● **TASK INSTRUCTIONS**: Without the pictures, repeat the listing character for character.

● **SOURCE MATERIAL**:
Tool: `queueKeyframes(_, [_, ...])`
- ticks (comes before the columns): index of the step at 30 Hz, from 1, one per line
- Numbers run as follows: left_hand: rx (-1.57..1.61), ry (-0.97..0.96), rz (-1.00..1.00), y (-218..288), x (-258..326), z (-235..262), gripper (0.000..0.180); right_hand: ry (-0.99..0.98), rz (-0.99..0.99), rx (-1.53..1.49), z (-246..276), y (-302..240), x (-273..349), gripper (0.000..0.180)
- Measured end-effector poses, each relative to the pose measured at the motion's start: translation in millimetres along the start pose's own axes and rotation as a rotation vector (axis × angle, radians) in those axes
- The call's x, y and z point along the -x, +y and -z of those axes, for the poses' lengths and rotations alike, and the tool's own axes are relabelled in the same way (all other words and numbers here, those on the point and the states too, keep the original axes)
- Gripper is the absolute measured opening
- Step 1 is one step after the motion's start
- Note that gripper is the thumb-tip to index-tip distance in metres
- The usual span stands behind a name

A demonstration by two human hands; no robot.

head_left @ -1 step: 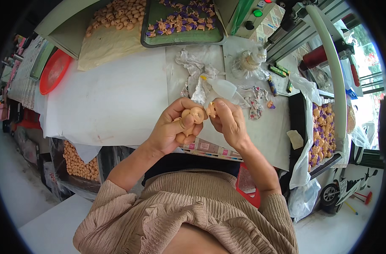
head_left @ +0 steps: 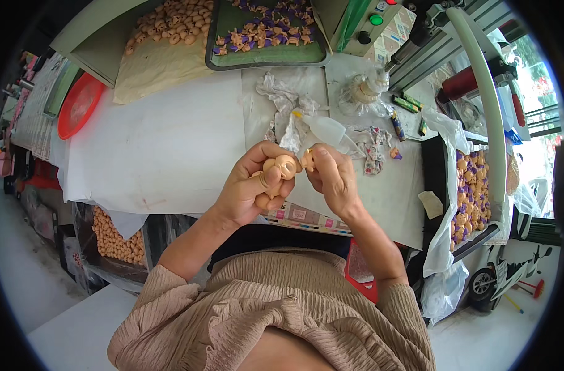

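Note:
Over the near edge of the table my two hands are close together. My left hand (head_left: pixel 248 188) is closed around a few peach-coloured doll heads (head_left: pixel 286 166); the uppermost one has its hollow opening turned toward my right hand. Between the thumb and fingers of my right hand (head_left: pixel 333 180) is a small peach-coloured doll body (head_left: pixel 308 161), partly hidden by the fingertips. A narrow gap seems to lie between the body and the head. How many heads the left palm holds is hidden.
A dark tray (head_left: pixel 266 62) of peach-and-purple doll bodies stands at the back, beside a heap of heads (head_left: pixel 177 21). Past my hands lie a squeeze bottle (head_left: pixel 328 131) and rags (head_left: pixel 374 151). A lined box of assembled dolls (head_left: pixel 470 198) is at right, a press lever (head_left: pixel 489 93) above it.
The doll head in my left hand has turned slightly, so its opening faces more to the right. Both hands stay in almost the same place.

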State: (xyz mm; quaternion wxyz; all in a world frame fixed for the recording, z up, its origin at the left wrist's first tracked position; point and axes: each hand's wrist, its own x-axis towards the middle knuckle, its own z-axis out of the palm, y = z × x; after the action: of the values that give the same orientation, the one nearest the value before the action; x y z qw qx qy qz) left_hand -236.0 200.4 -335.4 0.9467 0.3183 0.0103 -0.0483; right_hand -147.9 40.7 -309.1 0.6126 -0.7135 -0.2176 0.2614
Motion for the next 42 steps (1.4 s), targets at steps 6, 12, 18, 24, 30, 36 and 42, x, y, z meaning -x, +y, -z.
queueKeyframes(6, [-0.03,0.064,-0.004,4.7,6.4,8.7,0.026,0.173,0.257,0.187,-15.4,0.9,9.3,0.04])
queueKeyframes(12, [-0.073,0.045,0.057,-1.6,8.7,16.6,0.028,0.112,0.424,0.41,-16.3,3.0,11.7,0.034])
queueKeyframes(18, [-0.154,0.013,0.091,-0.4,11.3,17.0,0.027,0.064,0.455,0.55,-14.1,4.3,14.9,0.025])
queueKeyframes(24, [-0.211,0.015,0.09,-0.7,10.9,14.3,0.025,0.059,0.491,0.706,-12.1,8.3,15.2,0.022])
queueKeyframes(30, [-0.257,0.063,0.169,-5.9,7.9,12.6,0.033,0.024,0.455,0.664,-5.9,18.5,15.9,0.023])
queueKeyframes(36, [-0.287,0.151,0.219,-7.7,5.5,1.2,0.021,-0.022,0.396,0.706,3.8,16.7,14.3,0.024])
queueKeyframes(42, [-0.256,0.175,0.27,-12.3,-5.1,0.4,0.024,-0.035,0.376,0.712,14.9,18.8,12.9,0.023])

● **RESULT BELOW**:
Tool: `queueKeyframes(_, [_, ...])`
- ticks (comes before the columns): index of the step at 30 Hz, from 1, one per line
- Numbers run as follows: left_hand: rx (-1.57..1.61), ry (-0.97..0.96), rz (-1.00..1.00), y (-218..288), x (-258..326), z (-235..262), gripper (0.000..0.180); right_hand: ry (-0.99..0.98), rz (-0.99..0.99), rx (-1.53..1.49), z (-246..276), y (-302..240), x (-273..349), gripper (0.000..0.180)
- Measured end-effector poses, each relative to the pose measured at the motion's start: translation in millimetres along the start pose's own axes and rotation as a rotation vector (axis × angle, radians) in those axes
- The call's x, y and z point along the -x, +y and -z of those axes, for the poses' lengths and rotations alike, and the tool's own axes are relabelled in the same way (all other words and numbers here, those on the point and the states too, keep the original axes)
- Gripper is the absolute measured opening
- Step 1 is one step after the motion's start
- Note that gripper is the thumb-tip to index-tip distance in metres
- The usual span stands behind a name

A demonstration by two human hands; no robot.

head_left @ -1 step: 
head_left @ +0 steps: 

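Note:
Over the near edge of the table my two hands are close together. My left hand (head_left: pixel 248 188) is closed around a few peach-coloured doll heads (head_left: pixel 286 166); the uppermost one has its hollow opening turned toward my right hand. Between the thumb and fingers of my right hand (head_left: pixel 333 180) is a small peach-coloured doll body (head_left: pixel 308 161), partly hidden by the fingertips. A narrow gap seems to lie between the body and the head. How many heads the left palm holds is hidden.
A dark tray (head_left: pixel 266 62) of peach-and-purple doll bodies stands at the back, beside a heap of heads (head_left: pixel 177 21). Past my hands lie a squeeze bottle (head_left: pixel 328 131) and rags (head_left: pixel 374 151). A lined box of assembled dolls (head_left: pixel 470 198) is at right, a press lever (head_left: pixel 489 93) above it.
The doll head in my left hand has turned slightly, so its opening faces more to the right. Both hands stay in almost the same place.
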
State: (xyz mm; quaternion wxyz; all in a world frame fixed for the recording, z up, its origin at the left wrist's first tracked position; point and axes: each hand's wrist, its own x-axis towards the middle knuckle, its own z-axis out of the palm, y = z × x; after the action: of the values that give the same orientation, the one nearest the value before the action; x y z qw qx qy qz) left_hand -236.0 200.4 -335.4 0.9467 0.3183 0.0103 -0.0483; right_hand -147.9 40.7 -309.1 0.6126 -0.7135 -0.2176 0.2614
Motion for the next 42 steps (1.4 s), targets at steps 6, 12, 18, 24, 30, 36 and 42, x, y, z meaning -x, +y, -z.
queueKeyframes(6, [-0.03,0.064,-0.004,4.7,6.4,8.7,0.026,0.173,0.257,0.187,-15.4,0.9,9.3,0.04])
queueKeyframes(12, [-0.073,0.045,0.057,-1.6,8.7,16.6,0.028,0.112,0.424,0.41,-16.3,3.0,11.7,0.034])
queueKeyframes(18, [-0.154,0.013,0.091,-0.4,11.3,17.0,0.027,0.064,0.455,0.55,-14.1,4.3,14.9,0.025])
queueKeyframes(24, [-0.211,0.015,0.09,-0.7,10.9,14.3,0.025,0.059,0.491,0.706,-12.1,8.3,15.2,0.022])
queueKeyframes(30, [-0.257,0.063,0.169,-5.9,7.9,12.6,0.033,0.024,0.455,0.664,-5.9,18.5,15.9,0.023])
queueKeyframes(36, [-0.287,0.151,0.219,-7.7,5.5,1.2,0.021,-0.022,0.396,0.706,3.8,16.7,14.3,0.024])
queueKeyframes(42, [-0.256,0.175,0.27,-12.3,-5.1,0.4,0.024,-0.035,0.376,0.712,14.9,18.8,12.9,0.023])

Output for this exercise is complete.